In the last 12 hours, Maldives-related coverage is dominated by resort and wellness programming, with multiple properties rolling out family- and occasion-focused offers. Sheraton Maldives Full Moon Resort & Spa launched a year-round “Family Fun Summer” package built around family dining (including breakfast and beachside meals), age-group activities (Adventure Club, pool and water sports, dolphin cruises, snorkelling), and spa savings. InterContinental Maldives Maamunagau Resort announced Mother’s Day programming combining spa treatments, holistic sessions, and family dining experiences such as floating breakfasts and sandbank dinners. W Maldives also introduced “The Wavemaker Edit,” a June 3–14 cultural collaboration series spanning mixology and wellness/movement (including Global Wellness Day-themed sessions). Amilla Maldives meanwhile detailed a four-day Eid al-Adha programme (May 27–30) featuring cultural events, hands-on crafts, wellness activities, and a structured dining schedule.

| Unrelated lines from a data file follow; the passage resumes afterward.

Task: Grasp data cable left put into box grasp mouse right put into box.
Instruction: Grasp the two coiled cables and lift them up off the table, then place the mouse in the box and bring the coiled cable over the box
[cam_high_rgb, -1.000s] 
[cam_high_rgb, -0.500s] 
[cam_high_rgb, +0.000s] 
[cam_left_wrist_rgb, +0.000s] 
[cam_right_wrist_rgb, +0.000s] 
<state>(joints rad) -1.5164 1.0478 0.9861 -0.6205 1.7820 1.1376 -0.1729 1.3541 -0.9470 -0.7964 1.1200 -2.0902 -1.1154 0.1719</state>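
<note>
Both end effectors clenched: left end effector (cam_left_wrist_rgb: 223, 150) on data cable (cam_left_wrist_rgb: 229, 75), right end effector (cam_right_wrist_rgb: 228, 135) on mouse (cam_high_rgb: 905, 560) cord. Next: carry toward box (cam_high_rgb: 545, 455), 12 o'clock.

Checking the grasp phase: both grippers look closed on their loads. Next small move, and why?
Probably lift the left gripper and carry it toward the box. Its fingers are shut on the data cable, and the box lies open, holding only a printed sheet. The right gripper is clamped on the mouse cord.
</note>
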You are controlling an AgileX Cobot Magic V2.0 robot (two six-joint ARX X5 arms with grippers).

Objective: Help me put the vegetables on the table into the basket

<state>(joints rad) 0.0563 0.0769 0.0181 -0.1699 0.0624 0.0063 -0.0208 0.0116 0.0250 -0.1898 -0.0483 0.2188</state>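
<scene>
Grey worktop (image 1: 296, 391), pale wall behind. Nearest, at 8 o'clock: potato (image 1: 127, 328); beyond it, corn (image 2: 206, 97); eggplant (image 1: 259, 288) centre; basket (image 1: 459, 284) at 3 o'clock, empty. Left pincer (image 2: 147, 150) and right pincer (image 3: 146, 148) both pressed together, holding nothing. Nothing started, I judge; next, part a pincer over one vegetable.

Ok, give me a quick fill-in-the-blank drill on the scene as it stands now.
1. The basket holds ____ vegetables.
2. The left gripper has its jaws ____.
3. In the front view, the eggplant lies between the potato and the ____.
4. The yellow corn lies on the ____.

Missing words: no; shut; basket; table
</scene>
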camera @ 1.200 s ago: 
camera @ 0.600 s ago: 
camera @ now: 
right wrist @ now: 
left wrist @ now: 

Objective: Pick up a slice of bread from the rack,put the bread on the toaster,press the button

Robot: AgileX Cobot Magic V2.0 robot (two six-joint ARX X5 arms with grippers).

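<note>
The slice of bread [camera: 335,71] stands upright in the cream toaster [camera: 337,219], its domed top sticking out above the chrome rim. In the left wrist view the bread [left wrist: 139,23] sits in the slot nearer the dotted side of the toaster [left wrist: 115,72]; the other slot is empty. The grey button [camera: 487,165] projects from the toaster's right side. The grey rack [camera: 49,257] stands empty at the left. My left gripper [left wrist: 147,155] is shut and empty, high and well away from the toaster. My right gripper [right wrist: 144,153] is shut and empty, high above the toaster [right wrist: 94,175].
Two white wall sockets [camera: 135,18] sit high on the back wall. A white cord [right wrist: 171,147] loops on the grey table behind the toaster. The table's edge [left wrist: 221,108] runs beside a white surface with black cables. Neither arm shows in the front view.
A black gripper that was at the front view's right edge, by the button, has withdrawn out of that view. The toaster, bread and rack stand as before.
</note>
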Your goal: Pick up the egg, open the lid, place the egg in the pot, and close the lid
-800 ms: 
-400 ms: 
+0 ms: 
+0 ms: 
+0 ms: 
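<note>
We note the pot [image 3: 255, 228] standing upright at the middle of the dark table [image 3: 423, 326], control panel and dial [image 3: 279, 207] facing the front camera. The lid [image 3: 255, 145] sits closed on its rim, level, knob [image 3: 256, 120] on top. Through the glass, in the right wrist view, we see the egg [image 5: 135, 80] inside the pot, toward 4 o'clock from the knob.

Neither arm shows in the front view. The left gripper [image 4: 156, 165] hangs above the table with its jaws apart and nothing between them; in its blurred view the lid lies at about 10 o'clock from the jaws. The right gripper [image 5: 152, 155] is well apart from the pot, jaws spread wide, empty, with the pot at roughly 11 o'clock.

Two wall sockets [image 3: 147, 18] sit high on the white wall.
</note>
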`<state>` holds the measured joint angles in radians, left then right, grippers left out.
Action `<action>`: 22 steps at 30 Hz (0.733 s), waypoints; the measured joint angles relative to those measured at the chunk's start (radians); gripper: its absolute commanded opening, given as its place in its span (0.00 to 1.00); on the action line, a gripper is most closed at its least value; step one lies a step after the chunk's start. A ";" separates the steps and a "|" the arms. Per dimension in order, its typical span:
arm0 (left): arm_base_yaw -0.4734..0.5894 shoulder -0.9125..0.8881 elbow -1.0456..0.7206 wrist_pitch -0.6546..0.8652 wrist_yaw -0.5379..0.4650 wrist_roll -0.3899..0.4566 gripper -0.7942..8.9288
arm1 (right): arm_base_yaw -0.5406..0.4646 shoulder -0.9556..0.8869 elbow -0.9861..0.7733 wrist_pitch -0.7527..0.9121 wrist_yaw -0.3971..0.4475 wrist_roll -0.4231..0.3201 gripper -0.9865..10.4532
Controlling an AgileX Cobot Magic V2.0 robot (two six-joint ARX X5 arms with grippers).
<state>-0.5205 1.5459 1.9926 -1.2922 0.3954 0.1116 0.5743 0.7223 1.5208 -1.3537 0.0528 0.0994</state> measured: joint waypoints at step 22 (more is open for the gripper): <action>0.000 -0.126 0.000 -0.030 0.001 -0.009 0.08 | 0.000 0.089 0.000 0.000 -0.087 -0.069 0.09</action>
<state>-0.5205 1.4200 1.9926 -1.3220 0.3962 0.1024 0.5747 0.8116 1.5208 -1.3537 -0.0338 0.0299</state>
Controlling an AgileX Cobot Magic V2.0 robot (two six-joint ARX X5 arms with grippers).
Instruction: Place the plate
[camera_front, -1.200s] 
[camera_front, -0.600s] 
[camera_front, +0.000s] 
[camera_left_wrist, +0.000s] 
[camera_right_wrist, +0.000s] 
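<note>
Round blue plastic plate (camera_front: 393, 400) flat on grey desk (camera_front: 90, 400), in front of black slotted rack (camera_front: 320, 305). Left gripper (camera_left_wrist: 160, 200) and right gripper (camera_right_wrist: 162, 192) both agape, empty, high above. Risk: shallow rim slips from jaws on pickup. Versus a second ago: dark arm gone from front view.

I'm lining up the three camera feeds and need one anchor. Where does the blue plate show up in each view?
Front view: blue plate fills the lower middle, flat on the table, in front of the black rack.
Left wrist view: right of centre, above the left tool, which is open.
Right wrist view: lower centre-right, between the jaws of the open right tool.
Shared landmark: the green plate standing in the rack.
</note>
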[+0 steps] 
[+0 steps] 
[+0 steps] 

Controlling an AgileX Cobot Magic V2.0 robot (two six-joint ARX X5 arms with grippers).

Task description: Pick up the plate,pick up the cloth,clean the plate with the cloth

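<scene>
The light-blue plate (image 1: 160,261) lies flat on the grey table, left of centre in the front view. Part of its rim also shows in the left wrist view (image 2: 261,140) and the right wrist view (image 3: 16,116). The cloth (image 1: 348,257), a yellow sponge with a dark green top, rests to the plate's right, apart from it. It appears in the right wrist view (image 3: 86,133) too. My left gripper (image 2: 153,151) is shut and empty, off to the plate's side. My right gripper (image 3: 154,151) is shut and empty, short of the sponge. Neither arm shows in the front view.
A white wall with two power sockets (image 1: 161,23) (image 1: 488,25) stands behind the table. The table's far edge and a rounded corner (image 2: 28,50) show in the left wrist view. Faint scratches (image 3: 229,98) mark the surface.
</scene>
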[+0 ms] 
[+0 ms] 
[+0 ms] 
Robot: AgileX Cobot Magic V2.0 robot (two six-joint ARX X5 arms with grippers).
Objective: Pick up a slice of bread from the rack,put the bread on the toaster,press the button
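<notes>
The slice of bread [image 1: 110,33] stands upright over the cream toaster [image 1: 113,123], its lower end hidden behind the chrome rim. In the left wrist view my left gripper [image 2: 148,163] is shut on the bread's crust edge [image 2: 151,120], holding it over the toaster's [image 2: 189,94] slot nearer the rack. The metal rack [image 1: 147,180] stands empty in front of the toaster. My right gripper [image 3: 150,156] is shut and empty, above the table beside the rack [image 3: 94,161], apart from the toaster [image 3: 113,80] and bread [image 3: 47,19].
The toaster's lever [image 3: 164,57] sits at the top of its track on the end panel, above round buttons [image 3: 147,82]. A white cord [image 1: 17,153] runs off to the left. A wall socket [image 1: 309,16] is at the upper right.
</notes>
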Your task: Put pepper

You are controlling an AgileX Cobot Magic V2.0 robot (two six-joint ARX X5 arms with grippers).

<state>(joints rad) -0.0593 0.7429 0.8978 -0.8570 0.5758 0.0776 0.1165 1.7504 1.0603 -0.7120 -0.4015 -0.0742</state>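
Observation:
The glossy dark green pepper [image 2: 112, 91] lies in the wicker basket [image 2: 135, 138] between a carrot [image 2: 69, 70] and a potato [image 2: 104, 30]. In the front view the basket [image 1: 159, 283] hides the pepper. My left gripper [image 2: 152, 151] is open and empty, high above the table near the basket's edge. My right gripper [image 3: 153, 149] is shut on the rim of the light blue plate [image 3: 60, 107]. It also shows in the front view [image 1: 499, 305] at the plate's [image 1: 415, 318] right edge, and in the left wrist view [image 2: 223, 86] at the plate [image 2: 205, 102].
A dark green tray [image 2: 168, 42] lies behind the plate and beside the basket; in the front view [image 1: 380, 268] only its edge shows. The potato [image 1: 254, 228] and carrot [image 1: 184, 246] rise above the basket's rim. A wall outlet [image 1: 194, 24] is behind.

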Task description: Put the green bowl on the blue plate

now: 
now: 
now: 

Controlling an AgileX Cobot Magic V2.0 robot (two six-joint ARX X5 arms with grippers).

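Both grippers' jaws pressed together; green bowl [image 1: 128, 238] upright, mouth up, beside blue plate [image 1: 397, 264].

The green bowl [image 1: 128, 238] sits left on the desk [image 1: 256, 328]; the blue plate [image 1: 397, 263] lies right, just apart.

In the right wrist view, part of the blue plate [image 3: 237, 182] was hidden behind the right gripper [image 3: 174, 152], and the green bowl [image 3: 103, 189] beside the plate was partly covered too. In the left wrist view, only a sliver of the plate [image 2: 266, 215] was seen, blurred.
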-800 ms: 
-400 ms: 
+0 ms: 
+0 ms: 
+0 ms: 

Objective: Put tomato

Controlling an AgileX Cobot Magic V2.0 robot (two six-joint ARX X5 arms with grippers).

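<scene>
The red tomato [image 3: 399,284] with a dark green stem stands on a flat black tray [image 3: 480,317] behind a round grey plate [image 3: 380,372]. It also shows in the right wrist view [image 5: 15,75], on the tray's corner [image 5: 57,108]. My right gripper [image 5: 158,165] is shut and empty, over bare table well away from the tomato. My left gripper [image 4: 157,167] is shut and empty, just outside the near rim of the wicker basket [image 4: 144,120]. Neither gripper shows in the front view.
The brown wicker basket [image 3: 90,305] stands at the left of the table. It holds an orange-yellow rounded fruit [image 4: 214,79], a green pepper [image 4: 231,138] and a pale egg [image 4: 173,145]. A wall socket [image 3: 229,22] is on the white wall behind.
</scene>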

Beyond leisure, the most policy-relevant Maldives item in the last 12 hours is a Bank of Maldives update aimed at tightening foreign-currency facility misuse while improving access to USD for legitimate needs. BML said international card-present transactions will be limited to when the cardholder is physically abroad, introduced a daily allocation budget to distribute available foreign currency more equitably, streamlined USD sales for businesses/SMEs, and warned that attempts to bypass limits via transaction splitting would be detected. The coverage also notes continuity in student-related allowances (including a higher monthly limit) and clarifies that there are no new restrictions on USD-denominated debit/credit cards.
Looking slightly further back (12 to 72 hours), the Maldives–Sri Lanka relationship remains a recurring theme, with state-visit coverage emphasizing cooperation across multiple sectors. Articles describe President Mohamed Muizzu’s state visit to Sri Lanka and the signing/exchange of seven MoUs spanning areas such as tourism, education, health, sports/youth development, archives, and defence—framed as moving ties into a “new phase.” Related reporting also highlights people-to-people engagement with Maldivians in Colombo and mentions visa-related discussions, economic cooperation plans (including a potential Bank of Maldives presence), and strengthened collaboration in education and healthcare.
Finally, while not exclusively Maldives-focused, several items in the broader 7-day set connect to health and resilience themes that align with “healthy living” interests. These include logistics and cold-chain capability expansion for healthcare products (Kuehne+Nagel’s temperature-controlled Hyderabad facility), and regional climate-risk discussions (Breathe Pakistan conference coverage stressing climate vulnerability, multi-sector action, and the role of finance and equity). However, the Maldives-specific evidence in the older segments is comparatively thinner than the resort/occasion and bilateral-relations coverage seen in the most recent 12 hours.